### Work instruction:
Write down every entry below once more, exactly.

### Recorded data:
╔══

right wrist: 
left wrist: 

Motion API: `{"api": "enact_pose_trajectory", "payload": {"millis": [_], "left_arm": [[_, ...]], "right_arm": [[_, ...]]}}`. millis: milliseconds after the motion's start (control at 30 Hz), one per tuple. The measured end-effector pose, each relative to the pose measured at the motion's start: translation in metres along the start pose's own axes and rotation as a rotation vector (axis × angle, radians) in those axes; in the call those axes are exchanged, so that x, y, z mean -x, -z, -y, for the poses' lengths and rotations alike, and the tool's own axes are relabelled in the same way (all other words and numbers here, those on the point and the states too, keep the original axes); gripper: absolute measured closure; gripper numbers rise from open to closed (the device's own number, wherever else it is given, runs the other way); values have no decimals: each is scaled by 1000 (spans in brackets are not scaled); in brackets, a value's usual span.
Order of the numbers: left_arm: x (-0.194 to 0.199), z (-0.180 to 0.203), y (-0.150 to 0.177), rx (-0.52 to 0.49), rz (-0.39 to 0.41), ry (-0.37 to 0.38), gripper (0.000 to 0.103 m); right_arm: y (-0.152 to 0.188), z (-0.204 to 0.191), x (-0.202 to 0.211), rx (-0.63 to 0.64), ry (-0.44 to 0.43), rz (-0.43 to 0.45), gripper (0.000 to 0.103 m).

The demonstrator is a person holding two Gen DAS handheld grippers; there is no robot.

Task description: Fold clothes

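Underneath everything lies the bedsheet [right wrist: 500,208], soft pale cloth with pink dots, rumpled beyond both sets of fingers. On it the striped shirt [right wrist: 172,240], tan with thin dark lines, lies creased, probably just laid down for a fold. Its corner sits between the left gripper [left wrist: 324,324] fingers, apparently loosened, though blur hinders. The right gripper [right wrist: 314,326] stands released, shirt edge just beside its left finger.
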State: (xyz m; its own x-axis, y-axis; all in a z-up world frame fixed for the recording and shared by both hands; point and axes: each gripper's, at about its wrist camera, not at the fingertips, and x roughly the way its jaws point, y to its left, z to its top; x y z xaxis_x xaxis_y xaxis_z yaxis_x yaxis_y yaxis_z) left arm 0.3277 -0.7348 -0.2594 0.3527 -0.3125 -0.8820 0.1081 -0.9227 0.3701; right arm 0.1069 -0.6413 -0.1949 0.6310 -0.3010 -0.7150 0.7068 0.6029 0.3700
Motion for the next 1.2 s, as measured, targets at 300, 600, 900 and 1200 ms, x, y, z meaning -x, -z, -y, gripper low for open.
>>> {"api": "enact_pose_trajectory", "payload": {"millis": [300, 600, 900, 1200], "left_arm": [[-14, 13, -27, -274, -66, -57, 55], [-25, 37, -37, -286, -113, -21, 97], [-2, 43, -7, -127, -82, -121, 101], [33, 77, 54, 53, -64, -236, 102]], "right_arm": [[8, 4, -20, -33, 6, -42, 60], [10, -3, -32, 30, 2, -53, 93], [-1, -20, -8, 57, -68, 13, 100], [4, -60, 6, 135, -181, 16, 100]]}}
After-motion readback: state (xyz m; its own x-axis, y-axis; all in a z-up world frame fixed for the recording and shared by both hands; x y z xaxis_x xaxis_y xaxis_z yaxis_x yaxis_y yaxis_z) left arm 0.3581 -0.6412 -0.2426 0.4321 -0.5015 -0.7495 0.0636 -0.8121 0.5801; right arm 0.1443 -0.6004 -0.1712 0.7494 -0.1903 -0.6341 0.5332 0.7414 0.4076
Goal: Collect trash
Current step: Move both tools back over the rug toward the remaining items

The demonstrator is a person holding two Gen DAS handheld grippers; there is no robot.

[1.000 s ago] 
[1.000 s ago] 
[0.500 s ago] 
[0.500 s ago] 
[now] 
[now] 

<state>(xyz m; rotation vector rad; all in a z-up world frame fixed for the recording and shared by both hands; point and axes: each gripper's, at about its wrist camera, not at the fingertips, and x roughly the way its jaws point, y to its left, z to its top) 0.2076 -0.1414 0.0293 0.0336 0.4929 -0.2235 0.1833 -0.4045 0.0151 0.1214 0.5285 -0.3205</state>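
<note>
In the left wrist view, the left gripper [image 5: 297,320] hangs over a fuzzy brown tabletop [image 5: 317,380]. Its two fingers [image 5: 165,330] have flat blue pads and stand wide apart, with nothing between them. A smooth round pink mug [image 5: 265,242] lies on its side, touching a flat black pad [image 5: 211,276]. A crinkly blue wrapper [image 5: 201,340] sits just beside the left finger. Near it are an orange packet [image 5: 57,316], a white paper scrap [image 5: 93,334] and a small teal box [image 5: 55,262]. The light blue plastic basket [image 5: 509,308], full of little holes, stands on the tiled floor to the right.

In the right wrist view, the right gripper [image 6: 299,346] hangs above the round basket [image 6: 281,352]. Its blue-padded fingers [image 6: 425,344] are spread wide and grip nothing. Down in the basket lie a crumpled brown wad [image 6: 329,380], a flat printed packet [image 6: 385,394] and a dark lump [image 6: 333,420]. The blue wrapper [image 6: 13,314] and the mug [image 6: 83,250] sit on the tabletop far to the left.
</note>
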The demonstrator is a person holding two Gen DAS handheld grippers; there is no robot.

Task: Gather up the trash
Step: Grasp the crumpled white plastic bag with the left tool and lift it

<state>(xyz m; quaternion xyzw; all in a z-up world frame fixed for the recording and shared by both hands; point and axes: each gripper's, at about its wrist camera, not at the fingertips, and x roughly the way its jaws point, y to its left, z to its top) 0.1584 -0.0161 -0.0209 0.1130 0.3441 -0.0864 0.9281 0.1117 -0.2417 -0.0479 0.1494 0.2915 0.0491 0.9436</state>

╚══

### Output for this exercise:
right wrist: 
left wrist: 

Motion API: `{"api": "enact_pose_trajectory", "payload": {"millis": [_], "left_arm": [[_, ...]], "right_arm": [[_, ...]]}}`. millis: milliseconds after the motion's start (control at 30 Hz), one per tuple. The measured end-effector pose, each relative to the pose measured at the motion's start: translation in metres along the start pose's own axes and rotation as a rotation vector (axis × angle, radians) in those axes; in the call those axes are exchanged, so that x, y, z mean -x, -z, -y, for the poses' lengths and rotations alike, and the tool's own axes are relabelled in the same way (all other words and numbers here, those on the point and the states too, keep the original axes); gripper: absolute measured closure; gripper numbers rise from open to closed (the device's own number, wherever else it is given, runs the other way); values have no decimals: each is scaled by 1000 (spans in brackets are not scaled); in brackets, a value's usual span.
Order of the numbers: left_arm: x (-0.194 to 0.199), z (-0.180 to 0.203), y (-0.150 to 0.177), rx (-0.52 to 0.49), rz (-0.39 to 0.41), ry (-0.37 to 0.38), gripper (0.000 to 0.103 m); right_arm: y (-0.152 to 0.188), z (-0.204 to 0.191), x (-0.202 to 0.211), rx (-0.63 to 0.64), ry (-0.44 to 0.43), rz (-0.43 to 0.45), gripper (0.000 to 0.103 m).

The demonstrator is a person holding two Gen DAS handheld grippers; there is no robot.

Task description: Fold clothes

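Underneath everything lies the bedsheet [right wrist: 500,208], soft pale cloth with pink dots, rumpled beyond both sets of fingers. On it the striped shirt [right wrist: 172,240], tan with thin dark lines, lies creased, probably just laid down for a fold. Its corner sits between the left gripper [left wrist: 324,324] fingers, apparently loosened, though blur hinders. The right gripper [right wrist: 314,326] stands released, shirt edge just beside its left finger.
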State: (xyz m; its own x-axis, y-axis; all in a z-up world frame fixed for the recording and shared by both hands; point and axes: each gripper's, at about its wrist camera, not at the fingertips, and x roughly the way its jaws point, y to its left, z to its top; x y z xaxis_x xaxis_y xaxis_z yaxis_x yaxis_y yaxis_z) left arm 0.3277 -0.7348 -0.2594 0.3527 -0.3125 -0.8820 0.1081 -0.9227 0.3701; right arm 0.1069 -0.6413 -0.1949 0.6310 -0.3010 -0.7150 0.7068 0.6029 0.3700
Motion for the next 1.2 s, as measured, targets at 300, 600, 900 and 1200 ms, x, y, z meaning -x, -z, -y, gripper low for open.
>>> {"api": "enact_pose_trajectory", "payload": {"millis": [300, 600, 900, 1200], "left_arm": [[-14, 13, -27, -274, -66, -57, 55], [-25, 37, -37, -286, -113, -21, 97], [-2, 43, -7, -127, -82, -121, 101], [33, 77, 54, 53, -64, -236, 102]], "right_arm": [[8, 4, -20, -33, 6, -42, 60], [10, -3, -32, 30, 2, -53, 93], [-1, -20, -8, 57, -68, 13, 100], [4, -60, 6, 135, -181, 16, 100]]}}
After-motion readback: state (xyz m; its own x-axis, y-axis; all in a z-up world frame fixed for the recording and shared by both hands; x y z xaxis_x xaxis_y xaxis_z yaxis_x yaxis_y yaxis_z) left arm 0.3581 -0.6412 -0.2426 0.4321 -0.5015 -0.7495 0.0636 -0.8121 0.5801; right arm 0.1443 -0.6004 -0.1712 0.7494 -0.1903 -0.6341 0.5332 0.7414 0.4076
Goal: Collect trash
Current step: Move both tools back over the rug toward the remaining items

The demonstrator is a person holding two Gen DAS handheld grippers; there is no robot.

[1.000 s ago] 
[1.000 s ago] 
[0.500 s ago] 
[0.500 s ago] 
[now] 
[now] 

<state>(xyz m; rotation vector rad; all in a z-up world frame fixed for the recording and shared by both hands; point and axes: each gripper's, at about its wrist camera, not at the fingertips, and x roughly the way its jaws point, y to its left, z to its top) 0.2076 -0.1414 0.0293 0.0336 0.4929 -0.2235 0.1833 -0.4045 0.0151 0.1214 0.5285 -0.3205</state>
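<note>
In the left wrist view, the left gripper [image 5: 297,320] hangs over a fuzzy brown tabletop [image 5: 317,380]. Its two fingers [image 5: 165,330] have flat blue pads and stand wide apart, with nothing between them. A smooth round pink mug [image 5: 265,242] lies on its side, touching a flat black pad [image 5: 211,276]. A crinkly blue wrapper [image 5: 201,340] sits just beside the left finger. Near it are an orange packet [image 5: 57,316], a white paper scrap [image 5: 93,334] and a small teal box [image 5: 55,262]. The light blue plastic basket [image 5: 509,308], full of little holes, stands on the tiled floor to the right.

In the right wrist view, the right gripper [image 6: 299,346] hangs above the round basket [image 6: 281,352]. Its blue-padded fingers [image 6: 425,344] are spread wide and grip nothing. Down in the basket lie a crumpled brown wad [image 6: 329,380], a flat printed packet [image 6: 385,394] and a dark lump [image 6: 333,420]. The blue wrapper [image 6: 13,314] and the mug [image 6: 83,250] sit on the tabletop far to the left.
</note>
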The demonstrator is a person holding two Gen DAS handheld grippers; there is no robot.

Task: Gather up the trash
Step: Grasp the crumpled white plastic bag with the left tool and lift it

<state>(xyz m; quaternion xyzw; all in a z-up world frame fixed for the recording and shared by both hands; point and axes: each gripper's, at about its wrist camera, not at the fingertips, and x roughly the way its jaws point, y to its left, z to its top) 0.1584 -0.0161 -0.0209 0.1130 0.3441 -0.0864 0.9281 0.1117 -0.2417 -0.0479 0.1494 0.2915 0.0491 0.9436</state>

What the exercise asked for is complete.